Moim zdaniem człowiek od młodego stresuje się przed czymś nowym i nieznanym :D]
Idziesz do przedszkola - stres .
Zdajesz matur - stres.
Idziesz na studia - stres.
Podejmujesz pierwszą pracę - stres .
A potem dopada Cię stres przed małżeństwem , przed macierzyństwem - ciągle zadajesz sobie pytanie czy będziesz dobrą mamą.
I wiesz co ? W moim życiu były 3 momenty których się nie bałam - matury , małżeństwa i macierzyństwa :) A dodam że młoda byłam :D . Ślub brałam wieku 20 lat , dziecko urodziłam jak miałam 22,5 l.
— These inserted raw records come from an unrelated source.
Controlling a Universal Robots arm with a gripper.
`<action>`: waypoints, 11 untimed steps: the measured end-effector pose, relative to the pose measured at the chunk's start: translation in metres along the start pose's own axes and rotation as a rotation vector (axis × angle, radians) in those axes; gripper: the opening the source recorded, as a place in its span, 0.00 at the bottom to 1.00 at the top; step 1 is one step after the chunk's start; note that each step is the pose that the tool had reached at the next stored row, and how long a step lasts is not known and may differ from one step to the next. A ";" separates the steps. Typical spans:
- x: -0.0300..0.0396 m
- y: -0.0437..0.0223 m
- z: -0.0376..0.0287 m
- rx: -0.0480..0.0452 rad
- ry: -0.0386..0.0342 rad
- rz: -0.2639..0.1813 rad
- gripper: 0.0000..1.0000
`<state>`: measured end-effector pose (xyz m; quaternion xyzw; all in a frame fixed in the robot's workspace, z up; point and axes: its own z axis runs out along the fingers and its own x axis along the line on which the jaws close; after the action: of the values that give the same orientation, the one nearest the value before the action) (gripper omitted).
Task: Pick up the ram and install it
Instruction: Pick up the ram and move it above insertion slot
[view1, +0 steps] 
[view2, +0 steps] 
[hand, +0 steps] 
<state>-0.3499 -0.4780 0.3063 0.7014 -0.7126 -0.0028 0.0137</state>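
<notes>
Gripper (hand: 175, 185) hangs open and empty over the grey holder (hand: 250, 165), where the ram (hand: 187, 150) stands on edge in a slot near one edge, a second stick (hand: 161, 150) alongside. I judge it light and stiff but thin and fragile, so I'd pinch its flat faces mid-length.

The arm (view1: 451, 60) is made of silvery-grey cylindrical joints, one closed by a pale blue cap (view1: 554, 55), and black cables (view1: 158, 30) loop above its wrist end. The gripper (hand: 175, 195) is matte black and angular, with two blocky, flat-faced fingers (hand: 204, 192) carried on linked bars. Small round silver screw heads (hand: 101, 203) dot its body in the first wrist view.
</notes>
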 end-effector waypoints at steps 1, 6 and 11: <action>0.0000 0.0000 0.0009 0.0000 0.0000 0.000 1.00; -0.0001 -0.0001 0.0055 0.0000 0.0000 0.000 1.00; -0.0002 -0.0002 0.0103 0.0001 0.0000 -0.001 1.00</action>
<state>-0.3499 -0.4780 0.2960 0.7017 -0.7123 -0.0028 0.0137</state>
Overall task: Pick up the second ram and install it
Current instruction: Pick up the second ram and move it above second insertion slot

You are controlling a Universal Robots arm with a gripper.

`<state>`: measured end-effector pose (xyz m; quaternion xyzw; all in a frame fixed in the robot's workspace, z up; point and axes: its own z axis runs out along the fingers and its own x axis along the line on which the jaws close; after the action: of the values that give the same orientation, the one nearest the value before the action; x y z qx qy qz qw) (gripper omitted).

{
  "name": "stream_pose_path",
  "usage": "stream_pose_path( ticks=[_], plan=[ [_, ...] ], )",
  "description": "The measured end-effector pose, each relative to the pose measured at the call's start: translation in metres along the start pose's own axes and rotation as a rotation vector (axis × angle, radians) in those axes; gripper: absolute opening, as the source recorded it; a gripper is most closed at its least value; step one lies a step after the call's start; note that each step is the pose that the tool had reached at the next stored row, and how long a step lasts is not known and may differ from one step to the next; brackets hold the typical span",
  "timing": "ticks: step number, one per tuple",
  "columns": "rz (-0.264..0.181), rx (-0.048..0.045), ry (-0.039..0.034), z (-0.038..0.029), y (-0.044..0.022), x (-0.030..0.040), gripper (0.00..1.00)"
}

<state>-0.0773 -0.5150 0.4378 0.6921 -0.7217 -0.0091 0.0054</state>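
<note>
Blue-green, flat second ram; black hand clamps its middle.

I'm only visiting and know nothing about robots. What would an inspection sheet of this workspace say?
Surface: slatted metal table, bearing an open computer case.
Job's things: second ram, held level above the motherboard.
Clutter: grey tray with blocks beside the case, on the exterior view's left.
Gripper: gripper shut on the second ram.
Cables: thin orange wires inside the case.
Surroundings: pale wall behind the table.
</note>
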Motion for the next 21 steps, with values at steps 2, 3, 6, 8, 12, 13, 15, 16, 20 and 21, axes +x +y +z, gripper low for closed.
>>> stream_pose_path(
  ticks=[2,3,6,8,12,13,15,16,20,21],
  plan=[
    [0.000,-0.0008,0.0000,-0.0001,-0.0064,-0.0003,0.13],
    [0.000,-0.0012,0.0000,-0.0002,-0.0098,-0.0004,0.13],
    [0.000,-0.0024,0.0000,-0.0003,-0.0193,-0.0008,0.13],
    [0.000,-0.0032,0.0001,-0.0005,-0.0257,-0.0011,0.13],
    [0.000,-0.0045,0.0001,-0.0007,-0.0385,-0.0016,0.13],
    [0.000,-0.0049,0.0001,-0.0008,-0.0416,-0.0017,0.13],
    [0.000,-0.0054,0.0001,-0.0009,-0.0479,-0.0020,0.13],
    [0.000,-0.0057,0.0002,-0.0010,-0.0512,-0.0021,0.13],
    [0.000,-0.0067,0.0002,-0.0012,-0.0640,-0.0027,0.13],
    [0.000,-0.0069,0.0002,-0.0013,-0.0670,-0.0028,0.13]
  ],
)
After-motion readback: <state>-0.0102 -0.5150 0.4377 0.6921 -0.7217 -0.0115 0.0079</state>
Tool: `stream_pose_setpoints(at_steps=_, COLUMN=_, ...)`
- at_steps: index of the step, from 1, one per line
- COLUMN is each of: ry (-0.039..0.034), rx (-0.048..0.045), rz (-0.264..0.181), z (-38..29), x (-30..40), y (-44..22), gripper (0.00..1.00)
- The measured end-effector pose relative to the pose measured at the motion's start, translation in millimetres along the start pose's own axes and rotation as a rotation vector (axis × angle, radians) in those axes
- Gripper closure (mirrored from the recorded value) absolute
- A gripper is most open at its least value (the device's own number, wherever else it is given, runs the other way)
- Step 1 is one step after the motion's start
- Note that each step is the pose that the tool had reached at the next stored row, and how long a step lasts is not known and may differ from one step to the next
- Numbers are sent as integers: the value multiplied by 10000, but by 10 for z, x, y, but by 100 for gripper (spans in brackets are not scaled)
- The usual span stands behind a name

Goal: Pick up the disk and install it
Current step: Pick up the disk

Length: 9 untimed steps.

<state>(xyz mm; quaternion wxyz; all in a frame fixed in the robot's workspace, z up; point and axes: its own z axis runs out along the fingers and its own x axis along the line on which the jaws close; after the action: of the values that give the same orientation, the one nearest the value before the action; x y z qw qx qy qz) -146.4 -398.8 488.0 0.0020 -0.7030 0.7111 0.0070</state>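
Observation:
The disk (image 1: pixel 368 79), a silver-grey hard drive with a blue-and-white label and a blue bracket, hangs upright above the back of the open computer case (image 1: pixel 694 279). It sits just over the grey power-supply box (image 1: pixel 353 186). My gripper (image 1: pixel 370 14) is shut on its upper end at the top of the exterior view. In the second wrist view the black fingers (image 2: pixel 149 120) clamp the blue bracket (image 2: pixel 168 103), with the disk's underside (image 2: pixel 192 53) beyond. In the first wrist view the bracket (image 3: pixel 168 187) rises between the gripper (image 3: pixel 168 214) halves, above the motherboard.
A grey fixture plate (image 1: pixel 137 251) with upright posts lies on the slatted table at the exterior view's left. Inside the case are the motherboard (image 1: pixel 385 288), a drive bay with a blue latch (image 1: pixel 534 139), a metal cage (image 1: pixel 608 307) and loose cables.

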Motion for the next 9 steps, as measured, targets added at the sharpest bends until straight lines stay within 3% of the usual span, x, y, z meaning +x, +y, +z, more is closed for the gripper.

Edytowany przez Monika123kg 14 kwietnia 2015, 11:57
14 kwietnia 2015, 11:56
Nie. Owszem czasem gdy narzeczony mnie zdenerwuje to myślę " Boże, za jakie grzechy" albo " czy to ma sens, przecież ja go kiedyś zabiję". Ale to nie ma nic wspólnego ze ślubem... Pobieramy się za 4 miesiące, mieszkamy razem 1,5 roku jesteśmy szczęśliwi i z uśmiechem razem snujemy nowe plany. Ślub to dla Nas ogromne wydarzenie, i samo przygotowanie powoduje stres, jednak sama wizja przyszłości po ślubie mnie nie przeraża.
14 kwietnia 2015, 12:47
ja się bałam że szybko staniemy się taką nudna parą, niezainteresowaną sobą. nie mieszkaliśmy razem przed ślubem, więc musieliśmy się starć o siebie. bałam się że po łsubie będziemy mieli dość przebywanie ciągle razem, że tak miłość szybko sie wypali itp. Ale minęło 10 lat i właściwie nic sie nie zmieniło, miłość jest tak samo mocna, ciągle nie mamy siebie dość:)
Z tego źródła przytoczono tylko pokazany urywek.